[Records contained in a dataset]
>>>>

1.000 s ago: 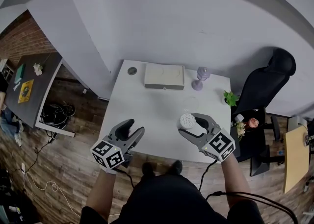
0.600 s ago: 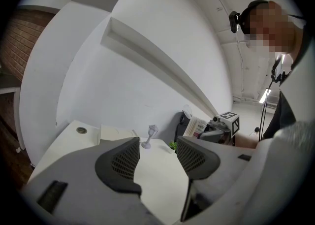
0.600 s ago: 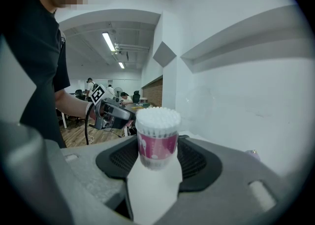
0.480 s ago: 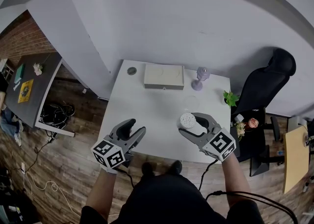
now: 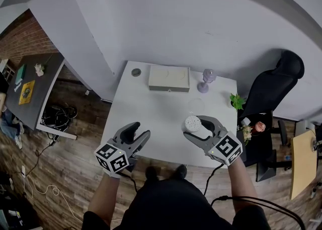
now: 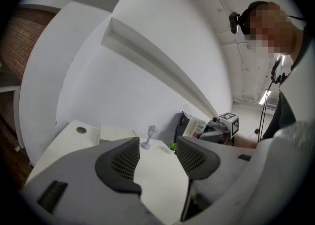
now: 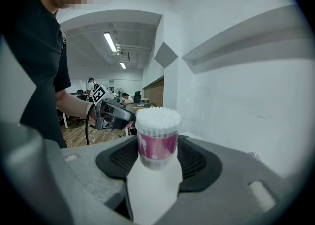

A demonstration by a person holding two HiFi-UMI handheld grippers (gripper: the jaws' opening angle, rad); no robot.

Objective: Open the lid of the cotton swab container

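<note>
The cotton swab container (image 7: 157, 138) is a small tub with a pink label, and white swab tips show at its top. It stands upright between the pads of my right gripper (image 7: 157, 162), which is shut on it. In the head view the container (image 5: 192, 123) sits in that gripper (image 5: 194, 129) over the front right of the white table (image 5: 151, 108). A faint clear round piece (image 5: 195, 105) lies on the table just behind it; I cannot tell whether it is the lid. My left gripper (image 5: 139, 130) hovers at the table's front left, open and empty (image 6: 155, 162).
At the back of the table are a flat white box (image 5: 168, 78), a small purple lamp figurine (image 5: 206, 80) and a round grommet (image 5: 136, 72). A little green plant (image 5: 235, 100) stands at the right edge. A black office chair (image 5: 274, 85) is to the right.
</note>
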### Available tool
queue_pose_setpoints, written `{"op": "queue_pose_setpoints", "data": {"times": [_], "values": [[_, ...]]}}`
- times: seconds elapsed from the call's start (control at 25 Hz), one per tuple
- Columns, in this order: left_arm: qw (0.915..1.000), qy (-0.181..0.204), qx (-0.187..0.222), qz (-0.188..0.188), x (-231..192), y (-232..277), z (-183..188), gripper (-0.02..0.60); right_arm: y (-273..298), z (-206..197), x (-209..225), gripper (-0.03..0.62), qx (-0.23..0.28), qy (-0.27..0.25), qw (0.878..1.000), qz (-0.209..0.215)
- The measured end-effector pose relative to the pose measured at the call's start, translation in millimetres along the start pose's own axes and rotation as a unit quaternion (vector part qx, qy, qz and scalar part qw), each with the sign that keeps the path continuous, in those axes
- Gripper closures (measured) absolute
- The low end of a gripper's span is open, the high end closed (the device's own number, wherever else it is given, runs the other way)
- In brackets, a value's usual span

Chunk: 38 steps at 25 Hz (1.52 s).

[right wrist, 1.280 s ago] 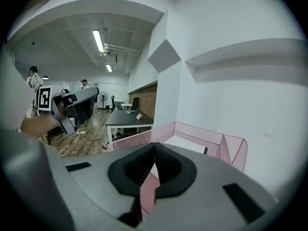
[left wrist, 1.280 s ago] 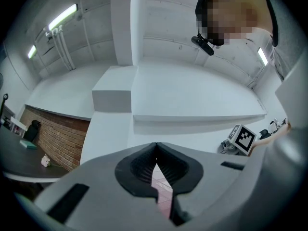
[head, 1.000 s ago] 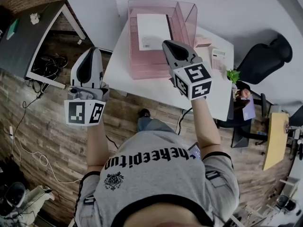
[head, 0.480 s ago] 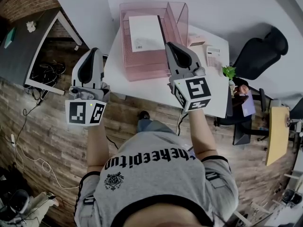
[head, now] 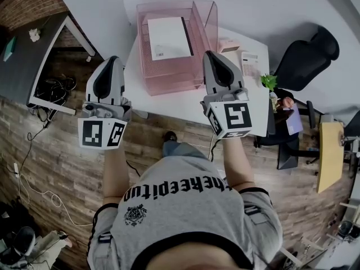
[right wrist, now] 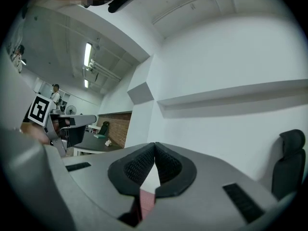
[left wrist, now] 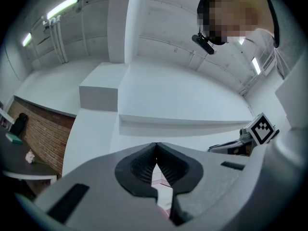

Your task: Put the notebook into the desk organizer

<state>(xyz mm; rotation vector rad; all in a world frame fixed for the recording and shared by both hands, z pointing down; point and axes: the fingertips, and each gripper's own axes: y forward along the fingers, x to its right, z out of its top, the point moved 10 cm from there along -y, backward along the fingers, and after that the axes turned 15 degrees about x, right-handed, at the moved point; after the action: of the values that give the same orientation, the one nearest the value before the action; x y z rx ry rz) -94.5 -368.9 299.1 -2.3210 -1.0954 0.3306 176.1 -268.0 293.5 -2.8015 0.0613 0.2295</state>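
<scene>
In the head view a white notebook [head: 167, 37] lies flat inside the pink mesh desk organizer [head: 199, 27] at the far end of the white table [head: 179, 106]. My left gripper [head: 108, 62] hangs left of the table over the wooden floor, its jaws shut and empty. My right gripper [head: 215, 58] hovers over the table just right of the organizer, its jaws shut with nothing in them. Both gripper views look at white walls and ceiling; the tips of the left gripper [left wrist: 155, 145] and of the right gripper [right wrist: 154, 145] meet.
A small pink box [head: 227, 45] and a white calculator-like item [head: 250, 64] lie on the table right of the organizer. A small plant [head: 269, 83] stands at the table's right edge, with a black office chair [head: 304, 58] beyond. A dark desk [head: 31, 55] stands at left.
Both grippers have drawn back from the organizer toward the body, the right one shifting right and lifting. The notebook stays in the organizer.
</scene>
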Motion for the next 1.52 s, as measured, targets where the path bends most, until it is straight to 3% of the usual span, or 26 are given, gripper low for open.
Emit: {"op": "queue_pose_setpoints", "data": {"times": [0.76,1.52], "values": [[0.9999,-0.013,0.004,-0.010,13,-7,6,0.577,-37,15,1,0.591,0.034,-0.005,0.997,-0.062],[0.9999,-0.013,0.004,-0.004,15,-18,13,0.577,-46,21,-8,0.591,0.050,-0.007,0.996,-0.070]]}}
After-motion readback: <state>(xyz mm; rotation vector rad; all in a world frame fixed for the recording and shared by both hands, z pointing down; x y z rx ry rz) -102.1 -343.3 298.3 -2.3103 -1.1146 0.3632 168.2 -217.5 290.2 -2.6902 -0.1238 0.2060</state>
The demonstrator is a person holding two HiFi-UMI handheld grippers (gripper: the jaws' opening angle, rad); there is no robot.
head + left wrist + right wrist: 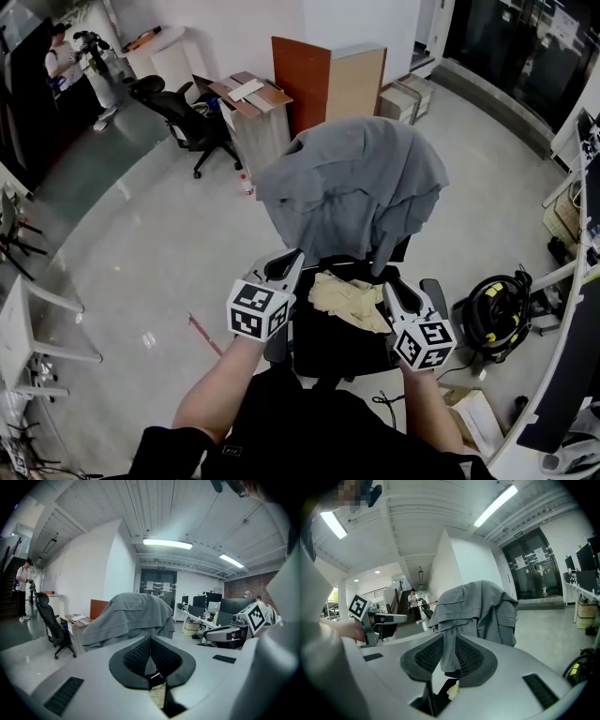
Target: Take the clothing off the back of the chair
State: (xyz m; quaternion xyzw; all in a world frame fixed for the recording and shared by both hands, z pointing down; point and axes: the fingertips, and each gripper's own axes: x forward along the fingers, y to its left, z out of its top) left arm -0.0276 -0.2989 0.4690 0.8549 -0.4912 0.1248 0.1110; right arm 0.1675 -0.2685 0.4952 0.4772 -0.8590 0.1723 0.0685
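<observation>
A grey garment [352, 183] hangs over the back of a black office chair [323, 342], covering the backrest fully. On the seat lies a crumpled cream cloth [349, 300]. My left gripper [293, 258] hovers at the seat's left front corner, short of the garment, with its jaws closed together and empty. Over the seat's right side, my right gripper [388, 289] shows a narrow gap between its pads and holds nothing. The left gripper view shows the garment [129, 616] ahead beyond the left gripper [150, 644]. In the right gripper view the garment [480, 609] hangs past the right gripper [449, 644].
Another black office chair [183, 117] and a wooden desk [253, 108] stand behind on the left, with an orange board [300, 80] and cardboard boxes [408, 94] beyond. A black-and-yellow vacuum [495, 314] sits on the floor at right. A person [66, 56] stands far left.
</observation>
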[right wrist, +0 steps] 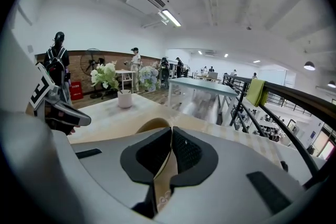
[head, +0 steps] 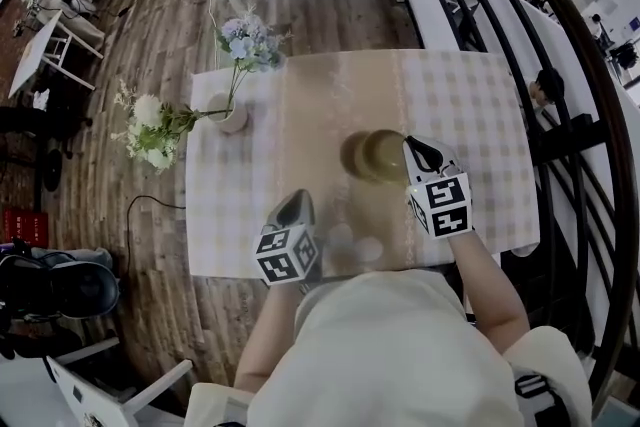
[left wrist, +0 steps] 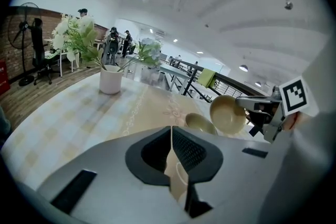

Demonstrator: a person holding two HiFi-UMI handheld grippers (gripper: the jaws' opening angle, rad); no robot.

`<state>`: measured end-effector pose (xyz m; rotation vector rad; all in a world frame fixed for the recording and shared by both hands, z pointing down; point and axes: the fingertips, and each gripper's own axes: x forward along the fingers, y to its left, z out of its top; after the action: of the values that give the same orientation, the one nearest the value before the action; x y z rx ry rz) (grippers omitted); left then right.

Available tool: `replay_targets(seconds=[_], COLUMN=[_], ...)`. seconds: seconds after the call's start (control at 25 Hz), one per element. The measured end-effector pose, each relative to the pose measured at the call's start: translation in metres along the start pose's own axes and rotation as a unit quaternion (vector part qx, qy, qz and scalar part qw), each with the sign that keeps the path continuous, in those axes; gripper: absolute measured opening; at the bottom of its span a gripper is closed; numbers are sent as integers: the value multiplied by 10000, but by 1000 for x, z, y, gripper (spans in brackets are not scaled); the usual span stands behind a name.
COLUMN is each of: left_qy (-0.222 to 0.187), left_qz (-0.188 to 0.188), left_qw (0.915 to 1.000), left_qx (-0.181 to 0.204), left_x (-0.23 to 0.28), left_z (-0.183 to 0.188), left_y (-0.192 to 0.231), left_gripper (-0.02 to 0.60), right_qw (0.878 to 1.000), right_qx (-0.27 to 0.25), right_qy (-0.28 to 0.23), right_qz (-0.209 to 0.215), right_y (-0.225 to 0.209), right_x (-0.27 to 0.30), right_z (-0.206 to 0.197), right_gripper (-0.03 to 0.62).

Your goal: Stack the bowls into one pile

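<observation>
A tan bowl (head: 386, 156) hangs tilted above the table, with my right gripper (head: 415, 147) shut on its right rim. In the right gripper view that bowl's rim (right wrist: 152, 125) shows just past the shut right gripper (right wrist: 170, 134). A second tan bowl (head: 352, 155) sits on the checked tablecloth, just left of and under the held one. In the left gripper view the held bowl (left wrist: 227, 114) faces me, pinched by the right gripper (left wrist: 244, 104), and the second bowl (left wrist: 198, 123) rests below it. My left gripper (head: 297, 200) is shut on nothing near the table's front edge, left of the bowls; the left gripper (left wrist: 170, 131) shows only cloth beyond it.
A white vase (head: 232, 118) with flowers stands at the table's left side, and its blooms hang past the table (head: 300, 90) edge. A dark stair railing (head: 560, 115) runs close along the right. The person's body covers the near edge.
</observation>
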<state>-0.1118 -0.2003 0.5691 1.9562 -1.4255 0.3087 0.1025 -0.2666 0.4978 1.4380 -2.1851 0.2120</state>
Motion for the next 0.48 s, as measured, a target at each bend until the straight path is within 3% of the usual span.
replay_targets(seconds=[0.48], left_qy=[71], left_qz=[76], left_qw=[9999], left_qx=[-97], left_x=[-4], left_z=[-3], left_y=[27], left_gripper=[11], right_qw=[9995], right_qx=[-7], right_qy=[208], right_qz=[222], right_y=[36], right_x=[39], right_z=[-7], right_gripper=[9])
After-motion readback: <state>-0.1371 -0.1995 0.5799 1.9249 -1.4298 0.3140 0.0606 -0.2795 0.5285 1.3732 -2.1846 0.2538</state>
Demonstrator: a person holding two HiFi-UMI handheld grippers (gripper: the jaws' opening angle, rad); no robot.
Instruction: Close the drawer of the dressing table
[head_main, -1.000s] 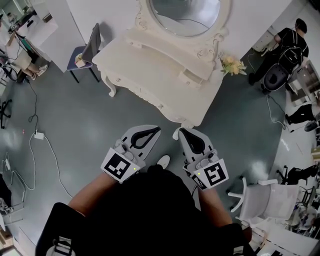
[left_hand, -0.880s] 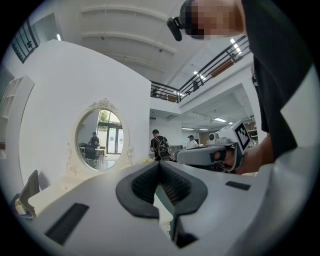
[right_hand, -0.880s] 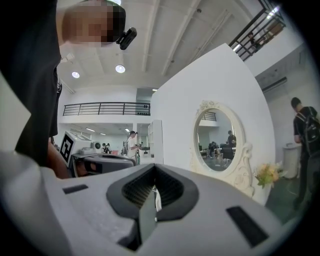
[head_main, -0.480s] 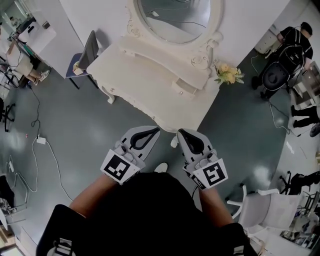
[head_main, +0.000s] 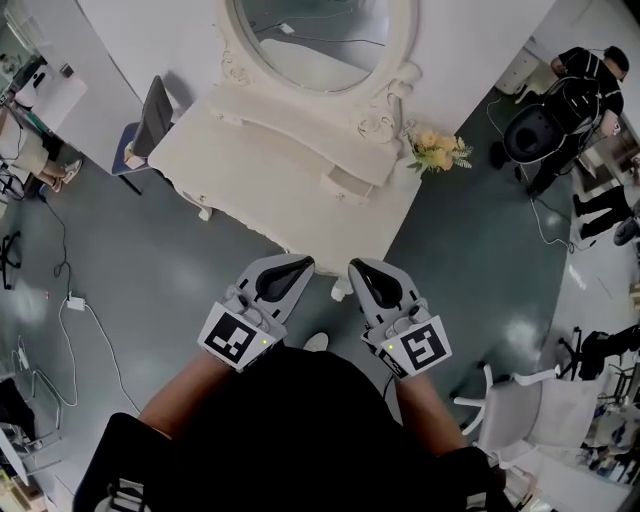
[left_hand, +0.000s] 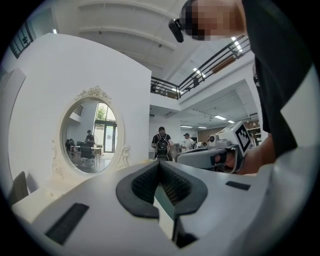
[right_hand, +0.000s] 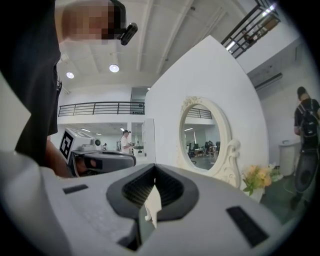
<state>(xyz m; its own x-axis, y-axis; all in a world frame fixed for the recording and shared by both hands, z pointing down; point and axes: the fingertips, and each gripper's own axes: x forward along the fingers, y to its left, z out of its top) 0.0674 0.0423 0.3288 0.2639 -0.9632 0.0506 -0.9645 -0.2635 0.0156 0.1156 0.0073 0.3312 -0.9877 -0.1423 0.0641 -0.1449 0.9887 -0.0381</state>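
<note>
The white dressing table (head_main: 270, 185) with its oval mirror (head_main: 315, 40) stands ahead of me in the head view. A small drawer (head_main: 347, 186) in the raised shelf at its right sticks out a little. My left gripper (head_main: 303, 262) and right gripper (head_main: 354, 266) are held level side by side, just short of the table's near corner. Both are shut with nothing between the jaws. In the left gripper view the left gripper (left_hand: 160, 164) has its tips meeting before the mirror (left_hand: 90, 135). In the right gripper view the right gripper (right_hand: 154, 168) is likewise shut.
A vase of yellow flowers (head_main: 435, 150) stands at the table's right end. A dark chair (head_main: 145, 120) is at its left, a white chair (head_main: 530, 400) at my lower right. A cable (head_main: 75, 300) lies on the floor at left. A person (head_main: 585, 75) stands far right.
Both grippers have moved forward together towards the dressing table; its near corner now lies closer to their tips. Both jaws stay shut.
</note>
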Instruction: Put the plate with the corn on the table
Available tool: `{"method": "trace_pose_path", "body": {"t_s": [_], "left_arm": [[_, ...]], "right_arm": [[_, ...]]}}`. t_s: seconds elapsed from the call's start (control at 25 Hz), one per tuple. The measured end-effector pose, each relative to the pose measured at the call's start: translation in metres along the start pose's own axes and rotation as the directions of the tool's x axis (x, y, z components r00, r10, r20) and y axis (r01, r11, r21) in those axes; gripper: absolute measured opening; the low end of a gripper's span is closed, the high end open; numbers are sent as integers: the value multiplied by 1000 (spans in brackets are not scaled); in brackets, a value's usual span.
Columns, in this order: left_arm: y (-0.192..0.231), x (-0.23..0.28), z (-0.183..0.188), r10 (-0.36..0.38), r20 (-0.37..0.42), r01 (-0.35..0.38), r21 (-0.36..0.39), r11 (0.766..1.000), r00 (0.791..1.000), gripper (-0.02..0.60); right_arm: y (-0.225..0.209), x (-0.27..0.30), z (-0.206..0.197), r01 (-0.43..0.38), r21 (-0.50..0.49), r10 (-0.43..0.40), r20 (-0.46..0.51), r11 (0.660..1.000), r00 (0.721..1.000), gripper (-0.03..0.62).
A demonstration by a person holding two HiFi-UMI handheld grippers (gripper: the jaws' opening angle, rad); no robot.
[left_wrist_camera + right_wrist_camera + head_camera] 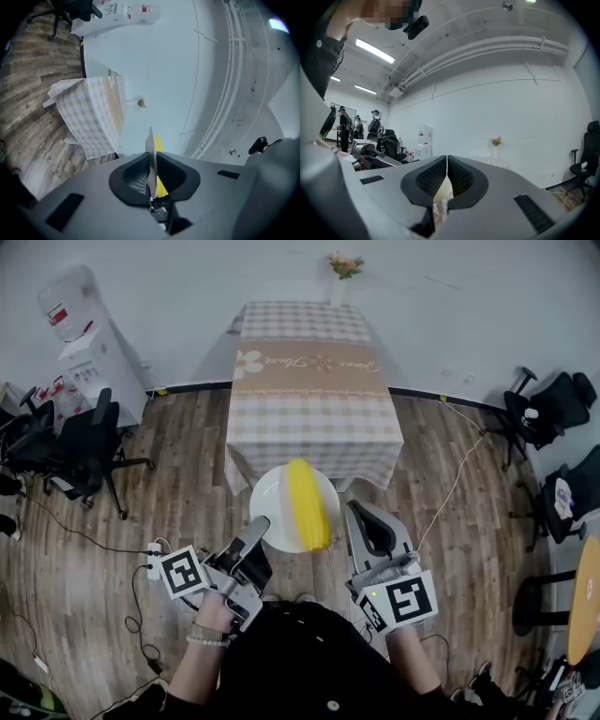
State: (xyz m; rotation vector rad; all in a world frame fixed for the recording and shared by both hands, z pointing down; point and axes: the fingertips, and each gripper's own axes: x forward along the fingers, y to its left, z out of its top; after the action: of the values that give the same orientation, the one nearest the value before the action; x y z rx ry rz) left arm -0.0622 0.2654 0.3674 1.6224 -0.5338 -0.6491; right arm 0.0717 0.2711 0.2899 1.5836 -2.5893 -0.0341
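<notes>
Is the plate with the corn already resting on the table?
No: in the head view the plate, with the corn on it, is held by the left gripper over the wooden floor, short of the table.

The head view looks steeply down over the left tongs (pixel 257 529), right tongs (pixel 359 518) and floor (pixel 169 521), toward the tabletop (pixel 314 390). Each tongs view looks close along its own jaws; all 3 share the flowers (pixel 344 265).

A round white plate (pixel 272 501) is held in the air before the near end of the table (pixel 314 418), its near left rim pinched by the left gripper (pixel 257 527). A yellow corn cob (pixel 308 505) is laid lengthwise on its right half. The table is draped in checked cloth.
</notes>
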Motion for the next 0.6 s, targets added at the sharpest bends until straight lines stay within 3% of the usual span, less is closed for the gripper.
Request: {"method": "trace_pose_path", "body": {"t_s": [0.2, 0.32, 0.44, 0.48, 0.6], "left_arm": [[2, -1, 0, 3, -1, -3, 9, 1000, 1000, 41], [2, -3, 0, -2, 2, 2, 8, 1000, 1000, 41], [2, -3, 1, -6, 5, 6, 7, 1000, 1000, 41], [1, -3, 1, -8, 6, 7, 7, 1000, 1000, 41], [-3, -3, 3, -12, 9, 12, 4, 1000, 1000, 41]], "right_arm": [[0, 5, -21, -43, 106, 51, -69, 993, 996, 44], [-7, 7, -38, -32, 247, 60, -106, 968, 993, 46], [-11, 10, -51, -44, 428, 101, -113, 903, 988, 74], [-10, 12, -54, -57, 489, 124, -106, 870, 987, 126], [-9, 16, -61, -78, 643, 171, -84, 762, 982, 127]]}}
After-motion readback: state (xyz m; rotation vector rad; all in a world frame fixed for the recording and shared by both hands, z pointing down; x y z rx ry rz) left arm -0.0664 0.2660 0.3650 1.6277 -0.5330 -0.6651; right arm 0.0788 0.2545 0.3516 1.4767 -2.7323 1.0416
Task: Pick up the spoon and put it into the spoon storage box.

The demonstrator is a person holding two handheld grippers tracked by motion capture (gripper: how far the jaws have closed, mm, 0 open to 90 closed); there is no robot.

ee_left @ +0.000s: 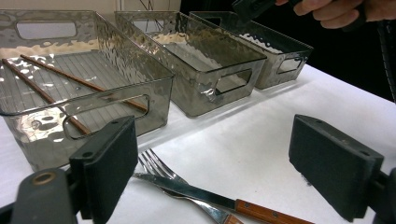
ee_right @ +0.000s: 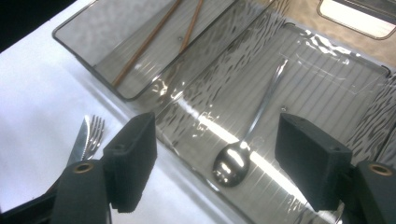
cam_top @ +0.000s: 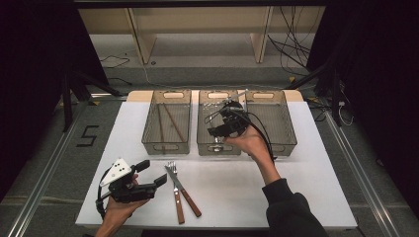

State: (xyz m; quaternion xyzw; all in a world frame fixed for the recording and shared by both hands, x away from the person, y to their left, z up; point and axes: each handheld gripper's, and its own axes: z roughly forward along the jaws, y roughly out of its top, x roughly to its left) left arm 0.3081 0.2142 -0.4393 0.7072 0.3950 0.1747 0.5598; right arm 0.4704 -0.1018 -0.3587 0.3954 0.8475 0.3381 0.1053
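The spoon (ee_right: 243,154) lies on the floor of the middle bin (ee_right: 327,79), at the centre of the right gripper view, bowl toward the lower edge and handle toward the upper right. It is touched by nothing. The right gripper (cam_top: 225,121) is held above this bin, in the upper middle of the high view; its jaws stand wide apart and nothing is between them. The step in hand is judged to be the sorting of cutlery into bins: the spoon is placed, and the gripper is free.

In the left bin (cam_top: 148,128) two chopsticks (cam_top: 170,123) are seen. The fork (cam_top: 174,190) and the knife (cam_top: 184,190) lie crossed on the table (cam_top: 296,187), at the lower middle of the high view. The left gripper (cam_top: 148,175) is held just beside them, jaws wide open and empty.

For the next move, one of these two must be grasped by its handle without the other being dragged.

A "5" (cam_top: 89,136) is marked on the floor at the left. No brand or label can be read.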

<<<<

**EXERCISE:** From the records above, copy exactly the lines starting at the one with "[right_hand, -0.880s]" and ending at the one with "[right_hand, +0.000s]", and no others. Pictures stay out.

**PROBLEM SOLUTION:**
[right_hand, -0.880s] 
[head_main, -0.480s] 
[head_main, +0.000s] 
[left_hand, +0.000s] 
[right_hand, +0.000s] 

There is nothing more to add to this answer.